DetailNews.id – Upaya Kejaksaan Tinggi (Kejati) Sulawesi Utara (Sulut) membongkar kasus dugaan korupsi pengalihan tanah negara eks Hak Guna Usaha (HGU) di Kabupaten Bolaang Mongondow (Bolmong) akhirnya membuahkan hasil. Dua orang resmi ditetapkan sebagai tersangka dalam perkara yang merugikan negara hingga ratusan miliar rupiah.
Dalam keterangan pers, Kepala Kejati Sulut Andi Muhammad Taufik menyebutkan, dua tersangka yakni TM, mantan Kepala Kantor Badan Pertanahan Nasional (BPN) Bolmong, dan SA, Wakil Direktur PT SBC, diduga kuat terlibat dalam praktik pengalihan aset negara berupa tanah eks HGU milik PUSKUD Sulut.
“Penyidik telah mengantongi cukup alat bukti, termasuk hasil audit BPKP Sulut. TM dan SA dijerat dengan Pasal 2 atau Pasal 3 UU Tindak Pidana Korupsi jo Pasal 18 jo Pasal 55 KUHP,” tegas Andi, Jumat (01/08/2025).
Kasus ini bermula dari tanah eks HGU milik PUSKUD Sulut yang masa sewanya telah berakhir, namun tidak dikembalikan ke negara. Sebaliknya, lahan tersebut dialihkan secara ilegal kepada pihak ketiga.
Dari penyidikan, SA diduga menerima manfaat senilai lebih dari Rp15 miliar, sementara TM diduga menyalahgunakan wewenangnya sebagai pejabat BPN untuk memuluskan proses pengalihan, yang mengakibatkan kerugian negara sebesar Rp187 miliar.
Tanah seluas 169 hektare yang sudah beralih tangan kini telah disita untuk dikembalikan ke negara. Lokasi tersebut tersebar di wilayah Inobonto I, sebagian di antaranya kini dikuasai oleh PT Conch North Sulawesi Cement, anak usaha dari PT Sulenco Bohusami Cement.
Kajati menegaskan bahwa pihaknya akan terus menggali keterlibatan pihak lain dalam kasus ini.
“Kami berkomitmen mengusut tuntas. Tidak ada toleransi bagi penyalahgunaan kewenangan. Semua aset negara yang dialihkan secara ilegal akan dikembalikan,” tegasnya.
Proses penyelidikan juga telah memanggil sejumlah pejabat Pemkab Bolmong sebagai saksi.
Kasus pengalihan lahan negara di Bolmong ternyata bukan yang pertama.

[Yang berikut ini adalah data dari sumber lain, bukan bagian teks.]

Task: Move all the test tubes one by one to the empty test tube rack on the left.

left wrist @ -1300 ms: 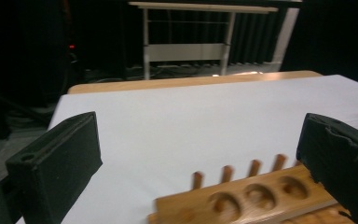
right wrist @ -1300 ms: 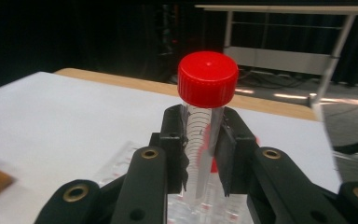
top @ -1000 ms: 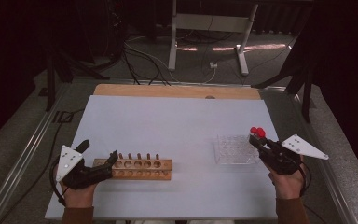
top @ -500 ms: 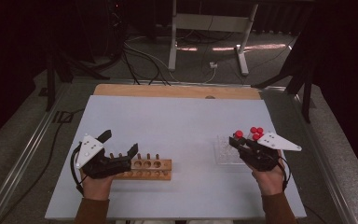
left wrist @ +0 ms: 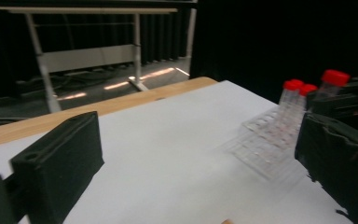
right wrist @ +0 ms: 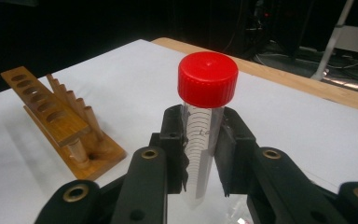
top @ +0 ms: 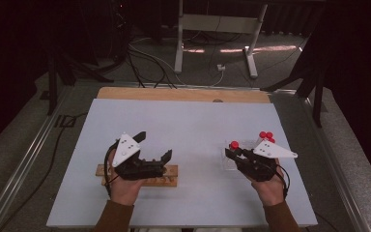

Sejumlah lokasi di wilayah itu kini menjadi sorotan karena diduga berdiri di atas tanah berstatus HGU yang belum dikembalikan ke negara.
Salah satunya terjadi di Desa Lalow, Kecamatan Lolak, di mana lahan yang sebelumnya berstatus HGU kini sudah dikapling dan didirikan bangunan komersial berupa hotel. Kasus ini sempat disorot DPRD Bolmong yang meminta penertiban.
Persoalan serupa juga ditemukan di kompleks perkantoran Pemkab Bolmong, tempat gedung Balai Latihan Kerja Komunitas (BLKK) didirikan di atas lahan yang statusnya masih HGU, namun tanpa surat hibah resmi.
Menanggapi isu tersebut, Kepala Desa Padang Lalow, Ahadin Pontoh, mengaku bahwa lahan tempat berdirinya gedung BLKK kini telah bersertifikat atas nama pribadi, yakni Sukron Mamonto, yang juga pimpinan Yayasan Laduna Ilma Nurul Iman.
“Saya memang pernah menandatangani SKT pada 2016. Tapi itu bukan berarti langsung menjadi hak milik. Belakangan saya baru tahu, lahannya sudah bersertifikat,” ujar Ahadin.
Fakta ini menunjukkan adanya dugaan penyimpangan dalam penerbitan sertifikat melalui BPN Bolmong, yang kini menjadi fokus lanjutan penyidikan.
Sejumlah pihak mendesak agar Kejati Sulut tidak hanya menghentikan praktik mafia tanah, tetapi juga menata ulang sistem pengawasan lahan berstatus HGU. Publik berharap agar pengalihan lahan negara tidak lagi terjadi tanpa dasar hukum yang jelas, mengingat dampaknya yang luas terhadap tata ruang, aset negara, dan kepercayaan publik.